Babette Keller Liechti, présidente des sociétés Keller Trading et KT Home.
ELLE Suisse

Et si on parlait de vos rêves…
Je rêve que mon gant Fluffy circule dans le monde entier. Quand j’ai regardé dernièrement un reportage sur Gaza et que j’ai vu une fille nettoyer sa maman avec un minable petit bout de tissu, cela m’a fait pleurer. J’aimerais tant que la douceur de mon gant console la terre entière. J’ai tenté une approche avec les ONG et Médecins Sans Frontières en Afghanistan. Mon cœur s’est serré à la vue d’une maman obligée de vendre son bébé pour pouvoir nourrir ses autres enfants. J’ai voulu développer notre rapport à l’humain et j’ai proposé mes gants.

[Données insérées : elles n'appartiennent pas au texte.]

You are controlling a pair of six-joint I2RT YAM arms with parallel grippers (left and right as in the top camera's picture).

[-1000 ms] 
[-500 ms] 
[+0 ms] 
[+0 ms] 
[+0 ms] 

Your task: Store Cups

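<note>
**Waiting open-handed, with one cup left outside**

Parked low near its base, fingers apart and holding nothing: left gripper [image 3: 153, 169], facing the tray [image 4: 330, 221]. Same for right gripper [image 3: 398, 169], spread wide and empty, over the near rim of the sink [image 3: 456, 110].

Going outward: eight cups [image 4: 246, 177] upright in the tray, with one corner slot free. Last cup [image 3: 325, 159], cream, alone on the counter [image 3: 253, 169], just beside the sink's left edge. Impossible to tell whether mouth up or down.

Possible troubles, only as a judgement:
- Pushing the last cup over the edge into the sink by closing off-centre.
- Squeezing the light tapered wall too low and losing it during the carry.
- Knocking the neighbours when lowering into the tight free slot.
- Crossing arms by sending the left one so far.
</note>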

La plus lourde épreuve de votre vie.
La mort de ma maman en 2020, au moment du Covid. Je venais de créer des masques de protection en tissu microfibres et l’EMS dans lequel elle séjournait m’a interdit de les lui donner. Il préconisait le papier uniquement. Elle est décédée car je n’ai pas pu la protéger. Je porte cette douleur en moi. Le dimanche de son anniversaire, ses 82 ans, j’ai senti qu’elle partait. Je lui ai dit: «Tu vas recevoir un beau cadeau, les anges sont avec toi.» Il y a aussi ma maladie neurologique incurable nommée «Cluster Headache»; c’est cruel et invalidant, mais je la surmonte. Il faut comprendre pourquoi l’épreuve arrive. Elle nous apporte de la valeur, nous permet de nous remettre en question. J’en tire tellement de bénéfice pour mon âme. Ma foi est très présente. Je vis mal les grandes injustices et souvent nous sommes impuissants. Je prie, cela m’apporte de la lumière.

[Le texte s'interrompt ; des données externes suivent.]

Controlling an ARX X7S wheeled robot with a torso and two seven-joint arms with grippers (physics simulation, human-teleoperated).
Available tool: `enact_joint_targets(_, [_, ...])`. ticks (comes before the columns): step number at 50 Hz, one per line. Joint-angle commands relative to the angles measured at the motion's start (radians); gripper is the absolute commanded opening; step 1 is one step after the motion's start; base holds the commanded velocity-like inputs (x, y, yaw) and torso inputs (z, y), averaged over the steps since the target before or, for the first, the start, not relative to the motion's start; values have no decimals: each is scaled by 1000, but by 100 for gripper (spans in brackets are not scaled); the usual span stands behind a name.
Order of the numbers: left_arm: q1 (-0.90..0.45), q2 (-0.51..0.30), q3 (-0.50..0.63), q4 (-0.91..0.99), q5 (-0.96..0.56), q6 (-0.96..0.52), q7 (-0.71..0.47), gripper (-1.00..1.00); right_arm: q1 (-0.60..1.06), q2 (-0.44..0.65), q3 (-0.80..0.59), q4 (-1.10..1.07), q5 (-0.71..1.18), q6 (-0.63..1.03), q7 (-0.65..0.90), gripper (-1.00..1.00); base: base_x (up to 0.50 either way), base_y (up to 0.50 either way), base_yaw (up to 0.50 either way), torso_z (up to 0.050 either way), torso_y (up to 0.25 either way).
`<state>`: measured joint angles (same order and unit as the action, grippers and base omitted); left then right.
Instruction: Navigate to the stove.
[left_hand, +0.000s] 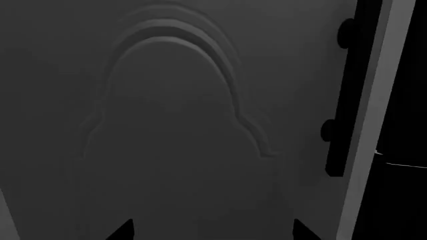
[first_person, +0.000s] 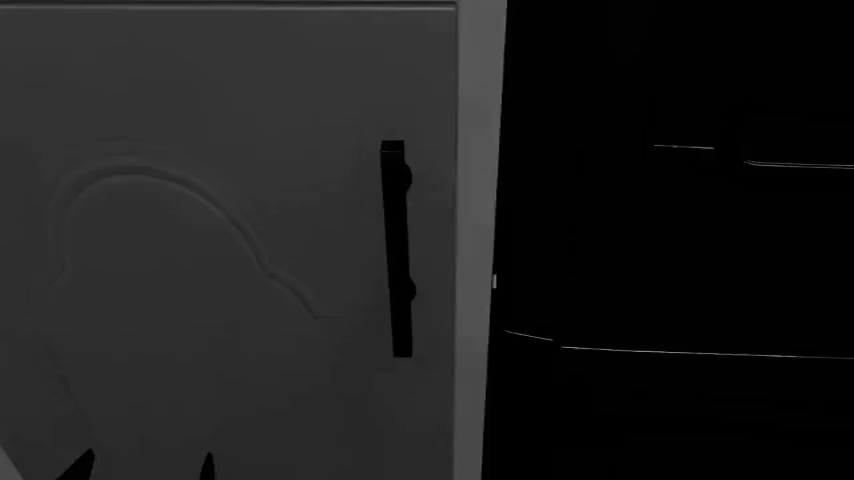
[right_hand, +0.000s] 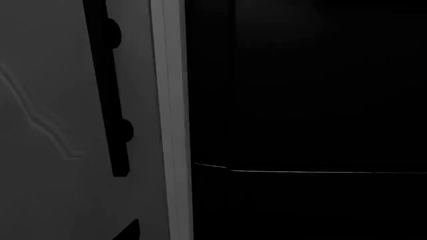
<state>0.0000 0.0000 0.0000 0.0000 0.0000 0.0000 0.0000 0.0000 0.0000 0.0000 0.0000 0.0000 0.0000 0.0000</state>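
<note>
The stove (first_person: 667, 250) fills the right half of the head view as a black front with thin silver lines. It also shows in the right wrist view (right_hand: 300, 125) and at the edge of the left wrist view (left_hand: 407, 200). Its top and knobs are out of view. My left gripper (left_hand: 213, 232) is open and empty in front of a grey cabinet door; its tips also show in the head view (first_person: 143, 468). My right gripper (right_hand: 217, 232) shows one fingertip (right_hand: 130, 231) set far to the side; the other is lost against the black stove.
A grey cabinet door (first_person: 240, 120) with a raised arch pattern and a black bar handle (first_person: 395, 250) stands very close, directly left of the stove. Its pale edge (right_hand: 170, 125) meets the stove's side. The handle shows in both wrist views (left_hand: 340, 100) (right_hand: 107, 90).
</note>
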Motion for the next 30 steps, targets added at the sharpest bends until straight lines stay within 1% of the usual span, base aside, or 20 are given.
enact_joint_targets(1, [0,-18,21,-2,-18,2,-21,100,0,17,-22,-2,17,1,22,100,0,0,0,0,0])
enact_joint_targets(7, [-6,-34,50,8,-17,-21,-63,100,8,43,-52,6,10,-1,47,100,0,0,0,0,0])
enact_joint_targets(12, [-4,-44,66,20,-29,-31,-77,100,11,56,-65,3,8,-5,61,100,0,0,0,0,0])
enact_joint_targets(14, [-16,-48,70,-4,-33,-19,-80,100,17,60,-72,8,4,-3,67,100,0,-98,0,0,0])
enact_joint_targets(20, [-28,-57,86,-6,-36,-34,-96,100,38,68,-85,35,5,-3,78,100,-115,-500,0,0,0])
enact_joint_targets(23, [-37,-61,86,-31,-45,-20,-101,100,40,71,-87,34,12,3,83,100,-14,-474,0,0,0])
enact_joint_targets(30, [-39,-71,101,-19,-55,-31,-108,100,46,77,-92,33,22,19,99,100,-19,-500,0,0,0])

Surmonter la maladie, la mort de sa maman, c’est tout de même très éprouvant…
Après la mort de maman, en pleine pandémie de Covid, mon moral a chuté dangereusement. Mais par chance, mon permis de résidente à Maurice m’a permis de partir sur l’île. C’était très compliqué, mais le Consulat mauricien m’a mis sur liste d’attente et j’ai pu partir depuis Paris. Cela m’a sauvé la vie.

Il faut comprendre pourquoi l’épreuve arrive. Elle nous apporte de la valeur, nous permet de nous remettre en question. J’en tire tellement de bénéfice pour mon âme.

Babette Keller Liechti, présidente des sociétés Keller Trading et KT Home.
ELLE Suisse

Lors des épreuves de l’existence, vous vous enfermez dans votre coquille ou vous vous étourdissez?
Je reste pudique, je m’isole, je médite et je prie beaucoup. À l’enterrement de mon ami Boris Petitpierre, décédé d’une crise cardiaque brutalement, je ne me suis pas mélangée aux personnes présentes. J’étais tellement dans l’empathie et l’émotion face à la douleur des siens.

En amour, vous êtes d’un tempérament jaloux ou totalement confiant?
Je suis très jalouse quand il s’agit de mon homme ! Ce sont des femmes dont je me méfie. Celles qui lui tourneraient autour et qui attireraient son regard. Mais je me soigne. Il faut savoir être plusieurs femmes à la fois : l’assistante, l’amie, la sœur, la maîtresse, l’épouse… (Rires).

Qu’est-ce qui vous révolte au quotidien?
Ce qui se passe en ce moment dans le monde. Je n’ai pas vraiment peur pour la planète mais pour l’humanité. Les hommes n’apprennent rien de l’histoire. Après la Seconde Guerre mondiale, on avait dit : «Plus jamais ça!» Et pourtant… J’ai peur de ce que nous laisserons à nos enfants. On galvaude la souffrance et la mort. Où sont nos valeurs?

Que souhaitez-vous changer dans votre existence aujourd’hui?
J’aimerais davantage transmettre ce que j’ai reçu : l’amour. Prendre le temps de l’écoute et du partage avec les autres. Et, avant mes septante printemps, m’offrir une année sabbatique! Partir en van électrique et «apprendre» le monde. J’ai soif de connaissance.